Scan the records for the word "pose". Report each line where it occurs.

SUPPLIED DATA START

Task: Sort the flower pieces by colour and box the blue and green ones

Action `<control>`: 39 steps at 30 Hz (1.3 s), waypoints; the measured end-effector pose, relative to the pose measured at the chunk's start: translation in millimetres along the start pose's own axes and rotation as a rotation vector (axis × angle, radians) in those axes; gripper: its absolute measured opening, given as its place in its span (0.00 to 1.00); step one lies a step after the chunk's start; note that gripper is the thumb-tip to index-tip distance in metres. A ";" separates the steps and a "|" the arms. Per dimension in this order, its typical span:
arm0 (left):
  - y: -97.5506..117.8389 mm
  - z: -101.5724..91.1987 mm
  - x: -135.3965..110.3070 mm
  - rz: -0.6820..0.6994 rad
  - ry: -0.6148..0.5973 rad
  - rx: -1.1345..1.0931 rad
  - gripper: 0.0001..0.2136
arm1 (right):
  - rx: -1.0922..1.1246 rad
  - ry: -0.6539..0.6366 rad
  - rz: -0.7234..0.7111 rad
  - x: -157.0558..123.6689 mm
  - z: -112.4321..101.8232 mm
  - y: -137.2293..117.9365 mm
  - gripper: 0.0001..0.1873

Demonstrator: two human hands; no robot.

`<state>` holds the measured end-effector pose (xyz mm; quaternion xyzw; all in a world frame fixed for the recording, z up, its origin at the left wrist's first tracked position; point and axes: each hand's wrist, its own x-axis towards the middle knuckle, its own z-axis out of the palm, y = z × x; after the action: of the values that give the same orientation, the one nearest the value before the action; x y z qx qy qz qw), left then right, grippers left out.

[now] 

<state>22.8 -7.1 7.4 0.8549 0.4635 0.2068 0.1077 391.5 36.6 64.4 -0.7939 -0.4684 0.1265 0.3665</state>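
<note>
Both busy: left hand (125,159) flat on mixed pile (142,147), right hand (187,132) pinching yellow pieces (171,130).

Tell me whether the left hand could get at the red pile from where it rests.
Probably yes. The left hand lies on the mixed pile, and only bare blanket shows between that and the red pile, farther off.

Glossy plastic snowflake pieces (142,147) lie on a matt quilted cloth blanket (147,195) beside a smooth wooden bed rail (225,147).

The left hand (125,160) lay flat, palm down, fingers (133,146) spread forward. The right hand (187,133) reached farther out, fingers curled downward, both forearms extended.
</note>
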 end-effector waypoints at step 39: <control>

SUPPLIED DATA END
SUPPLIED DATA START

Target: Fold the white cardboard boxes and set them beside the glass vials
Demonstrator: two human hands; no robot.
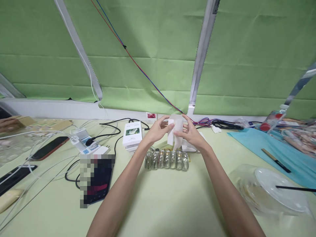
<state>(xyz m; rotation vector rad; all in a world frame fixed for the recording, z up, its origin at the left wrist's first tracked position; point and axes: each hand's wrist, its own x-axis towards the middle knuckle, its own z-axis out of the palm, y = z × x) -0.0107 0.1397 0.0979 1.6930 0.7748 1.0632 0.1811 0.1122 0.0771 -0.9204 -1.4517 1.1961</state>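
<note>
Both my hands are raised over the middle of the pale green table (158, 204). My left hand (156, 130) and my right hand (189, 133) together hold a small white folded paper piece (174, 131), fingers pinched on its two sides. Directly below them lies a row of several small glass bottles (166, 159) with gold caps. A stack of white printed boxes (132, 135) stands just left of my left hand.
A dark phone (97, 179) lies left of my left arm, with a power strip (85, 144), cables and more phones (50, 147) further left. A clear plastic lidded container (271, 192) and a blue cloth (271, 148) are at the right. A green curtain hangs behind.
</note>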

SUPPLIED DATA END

● **COMPLETED TASK**
Action `<control>`: 39 steps at 30 Hz (1.3 s), waypoints; the measured end-effector pose, relative to the pose measured at the chunk's start: translation in millimetres along the start pose's own axes and rotation as a rotation vector (axis × angle, radians) in those axes; gripper: its absolute measured opening, given as its place in its span (0.00 to 1.00); step one lies a step after the chunk's start; note that gripper is the thumb-tip to index-tip distance in metres. A ";" separates the steps and a "|" the arms. Per dimension in this order, its typical span:
`<state>` holds the measured end-effector pose (xyz mm; quaternion xyzw; all in a world frame fixed for the recording, z up, its origin at the left wrist's first tracked position; point and axes: each hand's wrist, its own x-axis towards the middle knuckle, its own z-axis out of the palm, y = z × x; after the action: of the values that give the same orientation, the one nearest the value before the action; x y z qx qy qz qw), left then right, grippers left out.

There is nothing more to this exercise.